I put in a fix that should help reduce (but not eliminate) lock contention. The next time HK2 is promoted it would be good to see how my fix affects the use case.

Actually, it'd be good to see how it affects the use case even prior to that, by setting the hk2 version to 2.1.20-SNAPSHOT and seeing the effect. Would doing that be possible?

Comment by Scott Oaks [ 09/Aug/12 ]

We aren't set up to build the code, so I can't set the pom version (if that is what you are suggesting). I could drop in the new binary, but I don't see any binary downloads on the hk2.java.net page.
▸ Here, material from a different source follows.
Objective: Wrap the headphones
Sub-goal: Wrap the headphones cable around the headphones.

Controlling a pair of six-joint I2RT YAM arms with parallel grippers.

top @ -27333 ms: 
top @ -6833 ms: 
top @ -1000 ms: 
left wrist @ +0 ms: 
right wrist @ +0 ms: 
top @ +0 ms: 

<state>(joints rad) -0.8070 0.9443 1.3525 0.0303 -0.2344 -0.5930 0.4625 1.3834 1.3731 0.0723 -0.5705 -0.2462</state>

Is there somewhere to get the snapshot jars?

Comment by jwells [ 09/Aug/12 ]

Unfortunately there is no-place to get the hk2 SNAPSHOT versions. I guess it can wait until the next promotion, which should be sometime tomorrow I think.
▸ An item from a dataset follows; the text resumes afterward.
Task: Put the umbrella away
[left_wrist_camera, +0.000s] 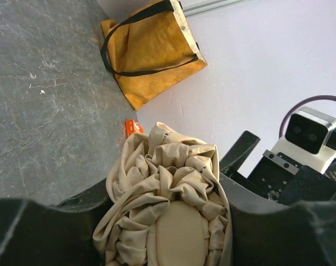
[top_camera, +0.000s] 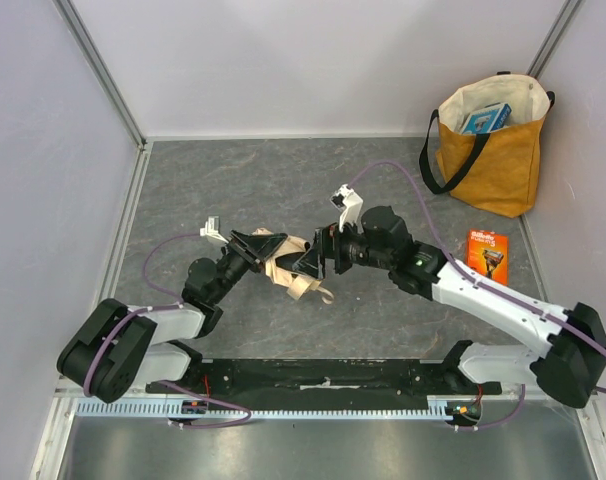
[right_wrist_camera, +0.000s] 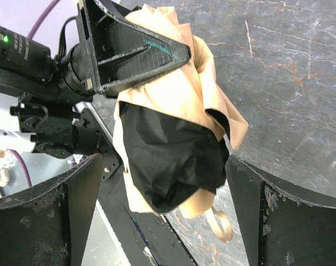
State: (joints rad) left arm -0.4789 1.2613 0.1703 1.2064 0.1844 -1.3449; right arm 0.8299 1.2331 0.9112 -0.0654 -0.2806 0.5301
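Clearly unfinished: the umbrella (top_camera: 288, 262) sits clamped in the left claw (top_camera: 271, 254), its loose end between the wide-apart jaws of the right claw (top_camera: 311, 262). Stowing remains, probably in the tote bag (top_camera: 488, 150), well beyond the right claw.

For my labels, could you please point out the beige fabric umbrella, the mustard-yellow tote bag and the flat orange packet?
beige fabric umbrella (top_camera: 287, 268): top view, bunched canopy.
mustard-yellow tote bag (top_camera: 493, 165): top view, front panel.
flat orange packet (top_camera: 487, 256): top view, printed face.

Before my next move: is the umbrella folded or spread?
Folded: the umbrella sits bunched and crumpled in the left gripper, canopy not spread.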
Comment by Scott Oaks [ 11/Sep/12 ]

Testing now on build 53; the same root performance problem exists: we are spending 3-5% of total processing time in ServiceLocatorImpl.getAllServiceHandles (as called from the InvocationManagerImpl.preInvoke and .postInvoke). In previous versions, the same iteration call didn't show up in the profiles.
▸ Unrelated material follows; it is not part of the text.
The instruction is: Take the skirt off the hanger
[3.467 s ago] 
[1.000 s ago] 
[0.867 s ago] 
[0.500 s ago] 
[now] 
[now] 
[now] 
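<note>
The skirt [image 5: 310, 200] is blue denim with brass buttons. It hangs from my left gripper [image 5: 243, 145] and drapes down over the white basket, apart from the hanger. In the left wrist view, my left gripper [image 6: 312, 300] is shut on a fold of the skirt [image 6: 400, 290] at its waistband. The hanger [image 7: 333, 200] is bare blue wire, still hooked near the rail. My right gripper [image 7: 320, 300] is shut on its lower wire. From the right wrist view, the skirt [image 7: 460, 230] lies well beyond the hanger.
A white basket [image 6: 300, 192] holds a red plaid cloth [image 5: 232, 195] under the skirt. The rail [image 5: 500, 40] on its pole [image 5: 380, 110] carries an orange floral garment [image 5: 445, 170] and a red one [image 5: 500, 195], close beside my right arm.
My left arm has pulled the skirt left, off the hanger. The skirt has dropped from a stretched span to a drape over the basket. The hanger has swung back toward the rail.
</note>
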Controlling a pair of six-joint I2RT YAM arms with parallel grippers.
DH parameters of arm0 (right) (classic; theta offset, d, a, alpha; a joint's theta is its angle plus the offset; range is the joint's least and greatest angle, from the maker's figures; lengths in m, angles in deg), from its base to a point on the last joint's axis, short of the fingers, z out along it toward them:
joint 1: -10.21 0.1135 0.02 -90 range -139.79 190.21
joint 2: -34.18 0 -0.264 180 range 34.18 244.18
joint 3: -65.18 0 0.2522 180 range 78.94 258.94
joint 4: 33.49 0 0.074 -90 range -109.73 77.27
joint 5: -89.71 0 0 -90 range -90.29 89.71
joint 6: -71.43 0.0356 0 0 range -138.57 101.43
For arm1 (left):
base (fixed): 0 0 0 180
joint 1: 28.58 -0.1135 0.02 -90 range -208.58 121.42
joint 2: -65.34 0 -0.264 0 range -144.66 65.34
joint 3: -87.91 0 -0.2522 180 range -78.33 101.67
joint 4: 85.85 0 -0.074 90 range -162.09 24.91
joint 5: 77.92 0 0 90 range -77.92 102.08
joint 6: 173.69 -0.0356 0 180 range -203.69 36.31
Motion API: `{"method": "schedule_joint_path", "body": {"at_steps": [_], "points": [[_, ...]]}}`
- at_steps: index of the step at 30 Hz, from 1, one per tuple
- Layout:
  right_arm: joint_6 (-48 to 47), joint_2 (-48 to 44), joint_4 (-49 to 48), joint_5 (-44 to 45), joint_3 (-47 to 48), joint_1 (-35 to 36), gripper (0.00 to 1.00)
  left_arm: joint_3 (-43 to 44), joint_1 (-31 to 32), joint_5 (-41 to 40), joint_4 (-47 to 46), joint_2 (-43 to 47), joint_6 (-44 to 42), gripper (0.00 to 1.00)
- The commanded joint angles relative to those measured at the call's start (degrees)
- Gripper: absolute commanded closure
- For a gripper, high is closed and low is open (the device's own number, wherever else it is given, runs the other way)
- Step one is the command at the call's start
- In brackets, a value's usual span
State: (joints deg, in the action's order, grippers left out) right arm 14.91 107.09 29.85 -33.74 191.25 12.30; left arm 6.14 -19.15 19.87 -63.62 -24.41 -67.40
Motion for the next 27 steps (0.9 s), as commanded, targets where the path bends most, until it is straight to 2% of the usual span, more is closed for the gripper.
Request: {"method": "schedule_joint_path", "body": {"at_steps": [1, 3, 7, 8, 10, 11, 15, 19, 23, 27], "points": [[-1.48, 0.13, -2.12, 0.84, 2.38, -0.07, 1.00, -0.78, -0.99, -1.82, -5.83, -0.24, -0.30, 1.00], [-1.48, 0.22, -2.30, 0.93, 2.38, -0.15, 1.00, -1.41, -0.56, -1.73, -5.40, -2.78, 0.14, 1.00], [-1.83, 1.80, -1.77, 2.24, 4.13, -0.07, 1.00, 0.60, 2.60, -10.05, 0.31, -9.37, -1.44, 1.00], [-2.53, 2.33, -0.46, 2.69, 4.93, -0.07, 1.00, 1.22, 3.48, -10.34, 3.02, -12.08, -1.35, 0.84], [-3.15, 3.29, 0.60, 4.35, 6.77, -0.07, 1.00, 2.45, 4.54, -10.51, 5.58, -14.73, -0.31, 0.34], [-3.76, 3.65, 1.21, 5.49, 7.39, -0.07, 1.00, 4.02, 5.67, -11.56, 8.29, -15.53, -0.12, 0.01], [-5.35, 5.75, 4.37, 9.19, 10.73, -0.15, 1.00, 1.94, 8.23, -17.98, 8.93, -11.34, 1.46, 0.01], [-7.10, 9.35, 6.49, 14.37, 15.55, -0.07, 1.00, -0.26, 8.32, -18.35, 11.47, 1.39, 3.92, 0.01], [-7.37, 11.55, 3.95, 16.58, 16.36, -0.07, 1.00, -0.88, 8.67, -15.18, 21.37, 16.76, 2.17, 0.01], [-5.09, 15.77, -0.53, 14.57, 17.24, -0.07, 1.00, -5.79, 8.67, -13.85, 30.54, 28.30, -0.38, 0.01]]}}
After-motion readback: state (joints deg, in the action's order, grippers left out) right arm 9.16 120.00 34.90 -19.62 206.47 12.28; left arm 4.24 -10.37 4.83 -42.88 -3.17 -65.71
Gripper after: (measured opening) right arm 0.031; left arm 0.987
However, the underlying issues have been clarified somewhat – probably because I am using a different profiler. About 60% of that time is from ServiceLocatorImpl.getDescriptors, and most of that time is spinning on the lock there (and I don't actually see a change in this code from 2.1.17 to 2.1.20).

The other 40% of that time is spent in ServiceLocatorImpl.narrow, all around calculating (re-calculating, I'm guessing, since again we aren't adding services at this point) the hash code for the annotation types and manipulating the hash sets.

Comment by Mahesh Kannan [ 11/Sep/12 ]

Assigning to John

Comment by Scott Oaks [ 28/Sep/12 ]

We're testing the lastest nightlies with the new lock now; the overhead of iterating through the service handles is still quite high. Profiles are reporting lots of time in the LRUCacheImpl.

I am unsure if the cache is working as expected. I traced through the HK 2.1.32 source, and the ServiceLocatorImpl.internalGetAllServiceHandles method never seems to put anything in the cache – the cache.put logic seems backwards, as it will only put something in the cache if it was first retrieved from the cache.

Comment by jwells [ 28/Sep/12 ]

Yes, I fixed that yesterday. So should be a little better now.

Comment by Scott Oaks [ 28/Sep/12 ]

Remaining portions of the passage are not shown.